What the task requires: Find the line containing "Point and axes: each" in the listing below. Repeat it exactly, along with each following line up to and including the one containing "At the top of".

************

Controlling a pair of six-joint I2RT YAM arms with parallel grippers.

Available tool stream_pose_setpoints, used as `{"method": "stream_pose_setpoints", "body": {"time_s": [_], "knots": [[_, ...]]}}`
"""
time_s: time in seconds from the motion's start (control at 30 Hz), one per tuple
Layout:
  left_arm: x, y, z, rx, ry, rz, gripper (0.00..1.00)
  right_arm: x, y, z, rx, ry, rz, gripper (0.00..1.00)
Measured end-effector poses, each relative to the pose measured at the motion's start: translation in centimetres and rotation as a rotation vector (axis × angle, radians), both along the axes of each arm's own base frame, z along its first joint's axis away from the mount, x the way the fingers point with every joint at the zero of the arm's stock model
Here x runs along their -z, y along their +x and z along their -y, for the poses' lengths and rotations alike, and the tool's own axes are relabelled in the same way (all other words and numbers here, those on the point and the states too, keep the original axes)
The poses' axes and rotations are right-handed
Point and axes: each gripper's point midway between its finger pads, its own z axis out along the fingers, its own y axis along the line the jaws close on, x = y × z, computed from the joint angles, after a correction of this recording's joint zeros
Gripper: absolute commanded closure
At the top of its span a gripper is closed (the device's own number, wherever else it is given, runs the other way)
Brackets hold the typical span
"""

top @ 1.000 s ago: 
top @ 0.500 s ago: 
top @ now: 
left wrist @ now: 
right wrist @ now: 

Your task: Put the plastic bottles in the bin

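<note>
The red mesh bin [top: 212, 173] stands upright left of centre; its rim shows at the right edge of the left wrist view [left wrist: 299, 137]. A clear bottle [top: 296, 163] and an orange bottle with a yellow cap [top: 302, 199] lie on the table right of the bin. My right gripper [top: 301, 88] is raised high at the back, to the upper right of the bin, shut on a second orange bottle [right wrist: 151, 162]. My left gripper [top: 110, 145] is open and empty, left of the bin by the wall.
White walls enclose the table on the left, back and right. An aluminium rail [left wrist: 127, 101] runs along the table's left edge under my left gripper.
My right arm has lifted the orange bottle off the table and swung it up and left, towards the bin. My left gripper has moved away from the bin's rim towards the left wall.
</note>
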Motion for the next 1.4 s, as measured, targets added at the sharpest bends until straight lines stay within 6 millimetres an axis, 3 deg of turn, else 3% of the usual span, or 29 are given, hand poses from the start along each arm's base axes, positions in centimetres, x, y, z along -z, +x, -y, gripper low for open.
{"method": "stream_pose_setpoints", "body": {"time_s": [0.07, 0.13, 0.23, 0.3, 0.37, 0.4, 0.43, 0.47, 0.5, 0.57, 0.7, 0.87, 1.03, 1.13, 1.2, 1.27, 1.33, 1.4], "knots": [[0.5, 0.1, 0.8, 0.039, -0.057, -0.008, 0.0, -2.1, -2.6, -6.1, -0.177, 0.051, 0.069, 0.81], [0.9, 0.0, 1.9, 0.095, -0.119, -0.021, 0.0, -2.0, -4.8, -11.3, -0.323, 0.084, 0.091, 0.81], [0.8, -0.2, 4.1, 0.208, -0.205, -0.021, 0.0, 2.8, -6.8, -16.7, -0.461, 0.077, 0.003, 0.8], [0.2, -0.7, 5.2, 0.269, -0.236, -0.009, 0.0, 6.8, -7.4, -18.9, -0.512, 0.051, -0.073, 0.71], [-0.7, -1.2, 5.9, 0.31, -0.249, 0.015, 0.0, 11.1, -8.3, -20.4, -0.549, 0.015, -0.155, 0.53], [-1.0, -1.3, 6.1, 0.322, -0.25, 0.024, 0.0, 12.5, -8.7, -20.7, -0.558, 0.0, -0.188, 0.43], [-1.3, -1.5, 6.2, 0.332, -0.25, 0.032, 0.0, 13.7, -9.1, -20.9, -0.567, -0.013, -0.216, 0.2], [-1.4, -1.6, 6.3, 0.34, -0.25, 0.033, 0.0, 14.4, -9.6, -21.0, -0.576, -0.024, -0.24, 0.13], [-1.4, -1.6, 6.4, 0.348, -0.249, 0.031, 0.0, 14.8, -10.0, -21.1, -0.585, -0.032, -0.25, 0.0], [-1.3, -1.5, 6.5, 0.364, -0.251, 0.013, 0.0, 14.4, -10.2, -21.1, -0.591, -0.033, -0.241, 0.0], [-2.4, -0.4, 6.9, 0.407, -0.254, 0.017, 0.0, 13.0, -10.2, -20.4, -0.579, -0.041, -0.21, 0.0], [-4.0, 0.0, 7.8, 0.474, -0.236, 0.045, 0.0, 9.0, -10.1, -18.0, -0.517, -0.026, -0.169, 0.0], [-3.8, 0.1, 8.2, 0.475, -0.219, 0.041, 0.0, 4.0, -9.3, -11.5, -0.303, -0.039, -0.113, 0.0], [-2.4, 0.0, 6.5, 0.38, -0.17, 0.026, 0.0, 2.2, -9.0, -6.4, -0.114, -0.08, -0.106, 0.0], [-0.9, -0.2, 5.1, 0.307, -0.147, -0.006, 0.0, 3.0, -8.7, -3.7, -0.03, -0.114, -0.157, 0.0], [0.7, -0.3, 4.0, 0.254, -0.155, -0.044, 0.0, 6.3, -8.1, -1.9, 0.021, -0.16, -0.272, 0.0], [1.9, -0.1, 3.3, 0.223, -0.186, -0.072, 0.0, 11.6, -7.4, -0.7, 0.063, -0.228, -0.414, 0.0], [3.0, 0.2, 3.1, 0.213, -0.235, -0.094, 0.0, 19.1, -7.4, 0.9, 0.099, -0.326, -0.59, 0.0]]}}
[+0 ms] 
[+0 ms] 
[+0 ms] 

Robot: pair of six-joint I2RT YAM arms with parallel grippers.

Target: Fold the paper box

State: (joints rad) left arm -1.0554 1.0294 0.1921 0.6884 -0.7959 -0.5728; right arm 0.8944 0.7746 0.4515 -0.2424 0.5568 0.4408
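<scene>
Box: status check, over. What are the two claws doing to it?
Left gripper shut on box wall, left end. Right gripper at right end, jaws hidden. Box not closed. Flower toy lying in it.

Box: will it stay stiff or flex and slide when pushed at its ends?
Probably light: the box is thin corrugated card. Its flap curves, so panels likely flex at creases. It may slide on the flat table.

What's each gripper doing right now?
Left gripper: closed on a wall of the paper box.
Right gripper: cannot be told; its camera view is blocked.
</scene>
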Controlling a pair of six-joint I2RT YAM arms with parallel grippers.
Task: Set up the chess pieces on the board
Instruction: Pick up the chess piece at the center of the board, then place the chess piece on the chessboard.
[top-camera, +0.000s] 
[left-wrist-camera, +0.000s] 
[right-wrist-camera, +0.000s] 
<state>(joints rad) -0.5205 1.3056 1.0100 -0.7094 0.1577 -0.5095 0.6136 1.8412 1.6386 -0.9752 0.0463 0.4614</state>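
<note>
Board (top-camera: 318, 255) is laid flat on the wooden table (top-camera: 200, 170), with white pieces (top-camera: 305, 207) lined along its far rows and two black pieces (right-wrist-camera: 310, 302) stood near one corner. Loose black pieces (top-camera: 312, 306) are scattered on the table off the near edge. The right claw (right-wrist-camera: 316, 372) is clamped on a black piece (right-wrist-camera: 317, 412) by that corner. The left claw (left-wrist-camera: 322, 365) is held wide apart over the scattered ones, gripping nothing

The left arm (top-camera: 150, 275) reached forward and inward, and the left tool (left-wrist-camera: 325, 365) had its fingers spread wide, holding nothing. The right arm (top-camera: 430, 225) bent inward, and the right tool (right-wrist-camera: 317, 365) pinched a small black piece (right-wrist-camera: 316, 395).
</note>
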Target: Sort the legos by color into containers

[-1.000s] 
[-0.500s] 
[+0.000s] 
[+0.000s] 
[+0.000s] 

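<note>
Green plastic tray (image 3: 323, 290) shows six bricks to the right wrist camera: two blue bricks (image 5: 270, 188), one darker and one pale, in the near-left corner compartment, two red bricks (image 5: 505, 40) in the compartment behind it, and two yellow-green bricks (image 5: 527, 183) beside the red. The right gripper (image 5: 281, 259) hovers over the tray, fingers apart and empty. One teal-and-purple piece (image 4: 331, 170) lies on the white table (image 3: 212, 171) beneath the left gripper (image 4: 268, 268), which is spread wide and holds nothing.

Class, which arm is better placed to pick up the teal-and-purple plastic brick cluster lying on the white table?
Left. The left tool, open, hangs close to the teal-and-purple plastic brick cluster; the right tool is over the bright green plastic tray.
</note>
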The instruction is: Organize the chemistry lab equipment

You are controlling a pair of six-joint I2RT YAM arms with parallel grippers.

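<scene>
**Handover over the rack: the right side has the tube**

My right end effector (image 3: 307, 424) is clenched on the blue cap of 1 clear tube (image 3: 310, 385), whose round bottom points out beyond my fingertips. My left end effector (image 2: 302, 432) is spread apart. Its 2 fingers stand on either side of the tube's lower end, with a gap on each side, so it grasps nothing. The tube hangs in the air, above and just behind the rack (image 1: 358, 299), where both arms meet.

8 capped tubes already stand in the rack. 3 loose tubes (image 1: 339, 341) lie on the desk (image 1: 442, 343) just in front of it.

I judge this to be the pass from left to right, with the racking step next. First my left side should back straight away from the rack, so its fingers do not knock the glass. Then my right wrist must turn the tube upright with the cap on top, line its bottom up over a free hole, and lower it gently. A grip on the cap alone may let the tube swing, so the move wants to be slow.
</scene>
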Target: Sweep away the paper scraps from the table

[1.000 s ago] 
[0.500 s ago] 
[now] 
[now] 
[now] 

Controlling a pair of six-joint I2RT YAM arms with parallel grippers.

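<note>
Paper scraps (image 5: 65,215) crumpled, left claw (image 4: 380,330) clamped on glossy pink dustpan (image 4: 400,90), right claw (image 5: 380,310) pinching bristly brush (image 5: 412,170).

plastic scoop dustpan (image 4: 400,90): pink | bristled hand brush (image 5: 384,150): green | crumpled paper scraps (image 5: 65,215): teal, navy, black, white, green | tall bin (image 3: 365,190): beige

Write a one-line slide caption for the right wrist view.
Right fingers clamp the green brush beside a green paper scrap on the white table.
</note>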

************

Result of the exercise:
Point and axes: each gripper's point midway between its finger pads, its own z axis out along the fingers, its own y axis along the line the jaws close on, x = y × z, computed from the joint angles, after a correction of this recording's joint zeros
Gripper: absolute commanded closure
At the top of its span a gripper is closed (the device's own number, wherever else it is given, runs the other way)

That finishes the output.